* [Instructions for the task]: Type again, exactly, the lines below from the start through the line that includes "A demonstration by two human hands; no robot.".

* [Information]:
»»

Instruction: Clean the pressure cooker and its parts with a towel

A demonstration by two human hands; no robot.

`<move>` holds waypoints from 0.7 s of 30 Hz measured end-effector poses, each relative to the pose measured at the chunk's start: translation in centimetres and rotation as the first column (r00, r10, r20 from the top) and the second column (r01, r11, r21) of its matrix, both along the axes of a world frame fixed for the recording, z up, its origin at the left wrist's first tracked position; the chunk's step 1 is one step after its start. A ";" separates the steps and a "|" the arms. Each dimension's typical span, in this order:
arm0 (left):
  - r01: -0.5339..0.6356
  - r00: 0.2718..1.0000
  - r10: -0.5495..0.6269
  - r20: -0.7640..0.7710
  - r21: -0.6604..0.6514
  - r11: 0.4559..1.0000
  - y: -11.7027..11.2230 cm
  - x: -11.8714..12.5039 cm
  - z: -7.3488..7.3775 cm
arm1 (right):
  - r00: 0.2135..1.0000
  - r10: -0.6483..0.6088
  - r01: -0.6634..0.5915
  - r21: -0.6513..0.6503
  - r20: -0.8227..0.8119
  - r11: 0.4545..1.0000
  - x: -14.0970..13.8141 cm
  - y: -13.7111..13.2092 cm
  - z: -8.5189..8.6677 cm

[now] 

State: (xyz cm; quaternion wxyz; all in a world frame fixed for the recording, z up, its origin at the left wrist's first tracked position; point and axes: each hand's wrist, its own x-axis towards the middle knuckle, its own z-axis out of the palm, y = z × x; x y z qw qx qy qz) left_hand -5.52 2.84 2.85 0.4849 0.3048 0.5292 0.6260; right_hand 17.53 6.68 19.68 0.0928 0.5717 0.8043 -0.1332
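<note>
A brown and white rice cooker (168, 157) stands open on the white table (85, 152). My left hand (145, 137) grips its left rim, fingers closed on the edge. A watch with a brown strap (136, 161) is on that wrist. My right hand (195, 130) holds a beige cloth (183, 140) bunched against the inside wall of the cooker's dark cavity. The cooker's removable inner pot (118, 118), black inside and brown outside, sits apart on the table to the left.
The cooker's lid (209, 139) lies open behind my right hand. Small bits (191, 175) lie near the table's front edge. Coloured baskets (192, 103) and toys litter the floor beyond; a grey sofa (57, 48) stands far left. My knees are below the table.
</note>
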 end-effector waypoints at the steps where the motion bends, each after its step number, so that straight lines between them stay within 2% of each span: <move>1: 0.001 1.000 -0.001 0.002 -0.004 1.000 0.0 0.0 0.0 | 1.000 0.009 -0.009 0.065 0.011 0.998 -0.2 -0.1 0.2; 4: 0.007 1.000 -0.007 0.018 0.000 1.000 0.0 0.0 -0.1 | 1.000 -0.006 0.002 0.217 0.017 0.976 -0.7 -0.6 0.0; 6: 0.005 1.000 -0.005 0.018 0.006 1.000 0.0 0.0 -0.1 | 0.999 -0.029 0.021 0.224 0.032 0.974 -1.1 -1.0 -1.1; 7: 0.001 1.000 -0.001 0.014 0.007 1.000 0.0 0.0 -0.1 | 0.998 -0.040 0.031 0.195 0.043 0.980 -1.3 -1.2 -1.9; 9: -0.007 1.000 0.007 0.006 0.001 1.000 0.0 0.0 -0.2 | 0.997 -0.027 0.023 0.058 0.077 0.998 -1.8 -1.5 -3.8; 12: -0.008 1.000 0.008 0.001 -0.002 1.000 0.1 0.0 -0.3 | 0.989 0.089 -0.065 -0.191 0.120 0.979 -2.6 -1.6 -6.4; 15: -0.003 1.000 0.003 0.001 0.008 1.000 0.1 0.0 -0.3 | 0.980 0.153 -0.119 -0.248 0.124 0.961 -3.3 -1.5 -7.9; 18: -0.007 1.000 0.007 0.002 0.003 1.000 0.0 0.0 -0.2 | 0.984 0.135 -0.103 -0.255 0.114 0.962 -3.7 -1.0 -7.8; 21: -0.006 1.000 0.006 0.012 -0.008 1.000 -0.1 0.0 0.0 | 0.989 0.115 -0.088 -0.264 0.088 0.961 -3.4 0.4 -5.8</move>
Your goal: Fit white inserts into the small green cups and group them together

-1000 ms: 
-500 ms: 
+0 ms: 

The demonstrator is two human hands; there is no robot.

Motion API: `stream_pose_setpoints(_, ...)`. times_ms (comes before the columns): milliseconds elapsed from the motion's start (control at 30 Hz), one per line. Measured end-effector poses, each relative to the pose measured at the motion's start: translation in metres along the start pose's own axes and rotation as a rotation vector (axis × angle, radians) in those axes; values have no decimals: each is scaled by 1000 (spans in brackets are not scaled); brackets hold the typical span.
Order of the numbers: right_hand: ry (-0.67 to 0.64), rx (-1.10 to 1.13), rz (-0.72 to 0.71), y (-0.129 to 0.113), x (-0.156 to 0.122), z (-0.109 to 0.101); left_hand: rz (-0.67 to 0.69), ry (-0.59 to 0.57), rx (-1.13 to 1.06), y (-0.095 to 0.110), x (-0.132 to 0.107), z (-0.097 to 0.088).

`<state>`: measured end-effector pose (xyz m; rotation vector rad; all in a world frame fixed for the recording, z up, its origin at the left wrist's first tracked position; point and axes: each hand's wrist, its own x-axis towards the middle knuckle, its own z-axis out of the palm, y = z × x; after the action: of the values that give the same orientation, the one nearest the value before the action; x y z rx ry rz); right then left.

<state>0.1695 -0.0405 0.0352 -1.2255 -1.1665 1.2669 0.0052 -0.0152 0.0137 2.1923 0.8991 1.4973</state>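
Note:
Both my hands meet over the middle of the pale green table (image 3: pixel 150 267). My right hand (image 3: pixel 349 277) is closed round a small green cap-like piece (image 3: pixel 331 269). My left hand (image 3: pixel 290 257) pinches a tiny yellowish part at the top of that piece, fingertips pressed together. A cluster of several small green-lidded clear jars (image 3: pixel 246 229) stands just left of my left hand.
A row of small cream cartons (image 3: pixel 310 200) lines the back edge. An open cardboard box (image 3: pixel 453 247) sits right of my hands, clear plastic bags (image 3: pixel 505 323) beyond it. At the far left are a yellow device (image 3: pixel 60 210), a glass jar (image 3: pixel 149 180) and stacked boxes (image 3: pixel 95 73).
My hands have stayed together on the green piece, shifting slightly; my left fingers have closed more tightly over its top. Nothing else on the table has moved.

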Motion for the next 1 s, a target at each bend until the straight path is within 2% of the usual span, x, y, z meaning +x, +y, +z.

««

* [Reply to the exercise]:
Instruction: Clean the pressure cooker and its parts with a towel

A demonstration by two human hands; no robot.

This output has been written out in full.